> The problem: Output all the data exactly. Pictures do not belong in the copy.

> Input data:
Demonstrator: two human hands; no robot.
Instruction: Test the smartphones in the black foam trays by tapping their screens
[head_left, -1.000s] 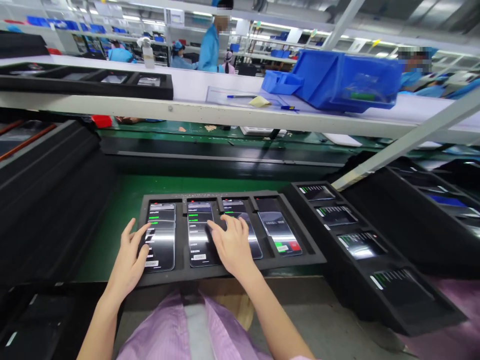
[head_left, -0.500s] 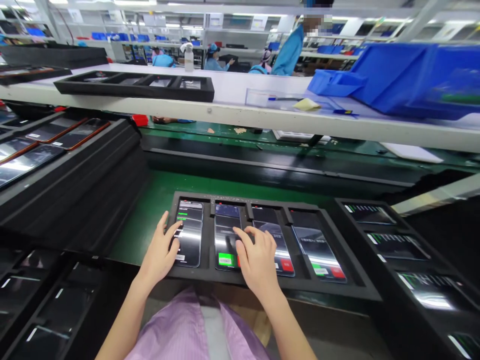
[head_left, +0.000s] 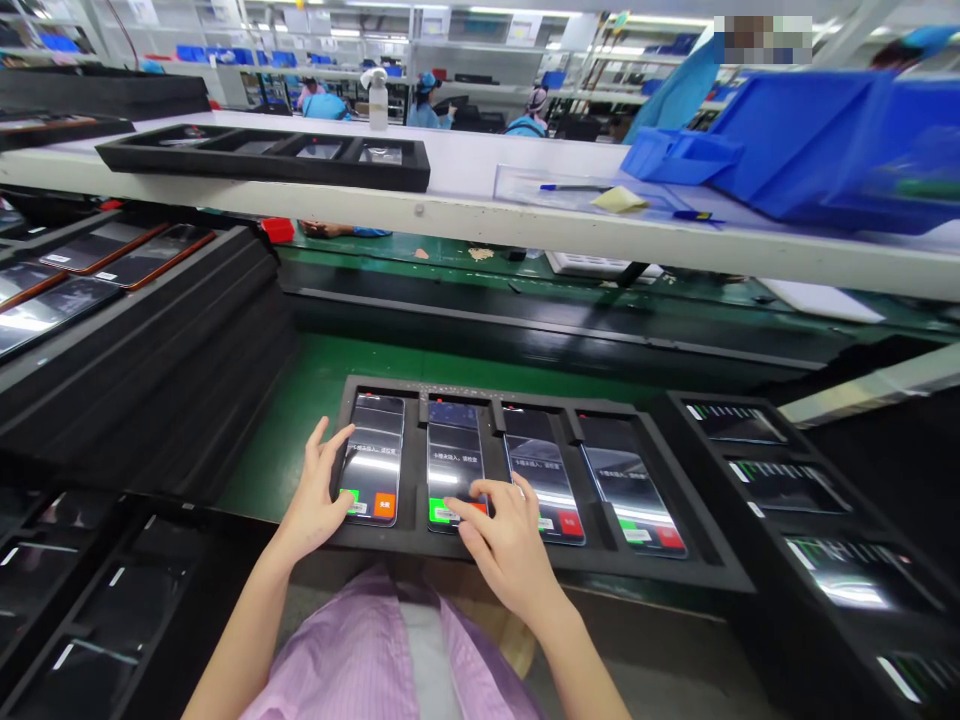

> Written solution:
Demonstrator: two human hands; no robot.
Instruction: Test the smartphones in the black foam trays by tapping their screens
[head_left, -1.000s] 
[head_left, -0.500s] 
[head_left, +0.000s] 

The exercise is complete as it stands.